Book Synopsis On Textual Understanding and Other Essays by : Peter Szondi
Download or read book On Textual Understanding and Other Essays written by Peter Szondi and published by Manchester University Press. This book was released on 1986 with total page 252 pages. Available in PDF, EPUB and Kindle. Book excerpt:
Book Synopsis Textual Transmission in Contemporary Jewish Cultures by : Avriel Bar-Levav
Download or read book Textual Transmission in Contemporary Jewish Cultures written by Avriel Bar-Levav and published by Oxford University Press. This book was released on 2020-02-27 with total page 361 pages. Available in PDF, EPUB and Kindle. Book excerpt: Jewish culture places a great deal of emphasis on texts and their means of transmission. At various points in Jewish history, the primary mode of transmission has changed in response to political, geographical, technological, and cultural shifts. Contemporary textual transmission in Jewish culture has been influenced by secularization, the return to Hebrew and the emergence of modern Yiddish, and the new centers of Jewish life in the United States and in Israel, as well as by advancements in print technology and the invention of the Internet. Volume XXXI of Studies in Contemporary Jewry deals with various aspects of textual transmission in Jewish culture in the last two centuries. Essays in this volume examine old and new kinds of media and their meanings; new modes of transmission in fields such as Jewish music; and the struggle to continue transmitting texts under difficult political circumstances. Two essays analyze textual transmission in the works of giants of modern Jewish literature: S.Y. Agnon, in Hebrew, and Isaac Bashevis Singer, in Yiddish. Other essays discuss paratexts in the East, print cultures in the West, and the organization of knowledge in libraries and encyclopedias.
Book Synopsis New Studies in Textual Interplay by : B. J. Oropeza
Download or read book New Studies in Textual Interplay written by B. J. Oropeza and published by Bloomsbury Publishing. This book was released on 2020-10-15 with total page 281 pages. Available in PDF, EPUB and Kindle. Book excerpt: This volume features a body of work selected by Craig A. Evans, B. J. Oropeza, and Paul T. Sloan, designed to examine just what is meant by “intertextuality,” including metalepsis and the controversial and exciting approach known as “mimesis.” Beginning with an introduction from Oropeza that orients readers in a complex and evolving field, the contributors first establish the growing research surrounding the discipline before examining important texts and themes in the New Testament Gospels and epistles. Throughout, these essays critically evaluate new proposals relating to intertextuality and the function of ancient Scripture in the writings that eventually came to comprise the New Testament. With points of analysis ranging from multidimensional recontextualization and ancient Midrash in the age of intertextuality to Luke's Christology and multivalent biblical images, this volume amasses cutting-edge research on intertexuality and biblical exegesis.

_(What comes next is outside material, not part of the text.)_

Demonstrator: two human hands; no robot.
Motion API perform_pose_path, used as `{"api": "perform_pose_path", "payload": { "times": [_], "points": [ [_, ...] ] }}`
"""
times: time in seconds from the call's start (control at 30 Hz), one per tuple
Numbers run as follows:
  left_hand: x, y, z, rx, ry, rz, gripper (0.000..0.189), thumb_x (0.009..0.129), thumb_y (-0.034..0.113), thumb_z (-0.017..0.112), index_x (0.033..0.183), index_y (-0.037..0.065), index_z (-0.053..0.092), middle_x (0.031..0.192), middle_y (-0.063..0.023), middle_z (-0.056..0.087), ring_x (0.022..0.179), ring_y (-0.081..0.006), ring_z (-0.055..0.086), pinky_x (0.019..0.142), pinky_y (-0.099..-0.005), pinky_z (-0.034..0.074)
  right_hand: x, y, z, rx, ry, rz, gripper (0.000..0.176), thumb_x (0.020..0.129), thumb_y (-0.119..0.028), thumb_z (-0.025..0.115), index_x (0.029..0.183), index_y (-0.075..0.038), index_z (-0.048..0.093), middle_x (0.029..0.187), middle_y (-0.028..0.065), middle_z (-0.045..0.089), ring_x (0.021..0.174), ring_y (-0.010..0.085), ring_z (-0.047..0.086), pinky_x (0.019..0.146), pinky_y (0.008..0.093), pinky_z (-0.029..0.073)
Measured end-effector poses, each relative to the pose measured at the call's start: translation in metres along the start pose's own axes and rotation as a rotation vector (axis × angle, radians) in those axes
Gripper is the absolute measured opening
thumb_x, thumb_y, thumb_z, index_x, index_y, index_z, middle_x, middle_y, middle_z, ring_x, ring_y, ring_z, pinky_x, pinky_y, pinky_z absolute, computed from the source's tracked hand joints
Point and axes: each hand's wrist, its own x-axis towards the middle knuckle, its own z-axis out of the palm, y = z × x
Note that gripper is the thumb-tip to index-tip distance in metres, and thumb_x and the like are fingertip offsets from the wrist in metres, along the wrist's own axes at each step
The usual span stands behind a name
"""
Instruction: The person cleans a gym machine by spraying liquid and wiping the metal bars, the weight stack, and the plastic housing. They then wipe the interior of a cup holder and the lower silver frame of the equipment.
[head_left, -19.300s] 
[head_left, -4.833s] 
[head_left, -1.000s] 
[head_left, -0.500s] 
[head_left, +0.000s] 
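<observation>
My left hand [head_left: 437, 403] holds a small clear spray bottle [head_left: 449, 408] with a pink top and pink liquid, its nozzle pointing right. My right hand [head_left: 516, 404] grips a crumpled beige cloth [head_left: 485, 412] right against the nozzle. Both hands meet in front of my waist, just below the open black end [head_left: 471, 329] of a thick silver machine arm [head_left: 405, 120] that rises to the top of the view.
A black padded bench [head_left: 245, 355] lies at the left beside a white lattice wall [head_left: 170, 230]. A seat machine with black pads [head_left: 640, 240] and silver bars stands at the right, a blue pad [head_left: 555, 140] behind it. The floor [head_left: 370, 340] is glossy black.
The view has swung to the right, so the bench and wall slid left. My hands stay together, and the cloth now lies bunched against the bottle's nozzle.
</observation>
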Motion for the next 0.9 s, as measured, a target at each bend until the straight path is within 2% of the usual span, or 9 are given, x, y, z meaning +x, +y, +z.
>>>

Book Synopsis Textual Knowledge by : Barry W. Holtz
Download or read book Textual Knowledge written by Barry W. Holtz and published by Jewish Education. This book was released on 2003 with total page 196 pages. Available in PDF, EPUB and Kindle. Book excerpt: Textual Knowledge: Teaching the Bible in Theory and in Practice is a book aimed at anyone who wishes to explore what it means to teach the Bible, one of the foundational texts of Western culture. In this volume the author explores the largest issues involved in Bible teaching: What are our purposes? What are the outcomes that we are looking for? How do we conceptualize the Bible as the subject matter? How do we develop theories of Bible teaching? And how do we move from theory to practice? Looking at a variety of alternative conceptions, Textual Knowledge helps offer clarity about a teacher's goals and practical advice about what it means to attain those goals. In addition the book explores the relationship between knowledge of Bible and teaching the Bible. What kind of knowledge does the Bible teacher need to have? How must that knowledge of subject matter be structured and conceptualized? How might differing scholarly conceptions of the discipline influence teachers' ways of thinking about the Bible. Drawing upon recent research in the field of general education, the author draws connections to the domain of Bible education. Asa book that embraces both theoretical issues and practical concerns, Textual Knowledge explores matters of central concern to Jewish educations in particular, but is relevant to educators from other religious traditions and for those teaching the Bible in secular institutions such as universities as well. At its heart the author seeks to improve Bible pedagogy - making it deeper, richer, more reflective and more powerful for students of any age and in any setting.
Book Synopsis The Cambridge Companion to Textual Scholarship by : Neil Fraistat
Download or read book The Cambridge Companion to Textual Scholarship written by Neil Fraistat and published by Cambridge University Press. This book was released on 2013-05-09 with total page 327 pages. Available in PDF, EPUB and Kindle. Book excerpt: As more and more of our cultural heritage migrates into digital form and as increasing amounts of literature and art are created within digital environments, it becomes more important than ever before for us to understand how the medium affects the text. The expert contributors to this volume provide a clear, engrossing and accessible insight into how the texts we read and study are created, shaped and transmitted to us. They outline the theory behind studying texts in many different forms and offer case studies demonstrating key methodologies underlying the vital processes of editing and presenting texts. Through their multiple perspectives they demonstrate the centrality of textual scholarship to current literary studies of all kinds and express the sheer intellectual excitement of a crucial scholarly discipline entering a new phase of its existence.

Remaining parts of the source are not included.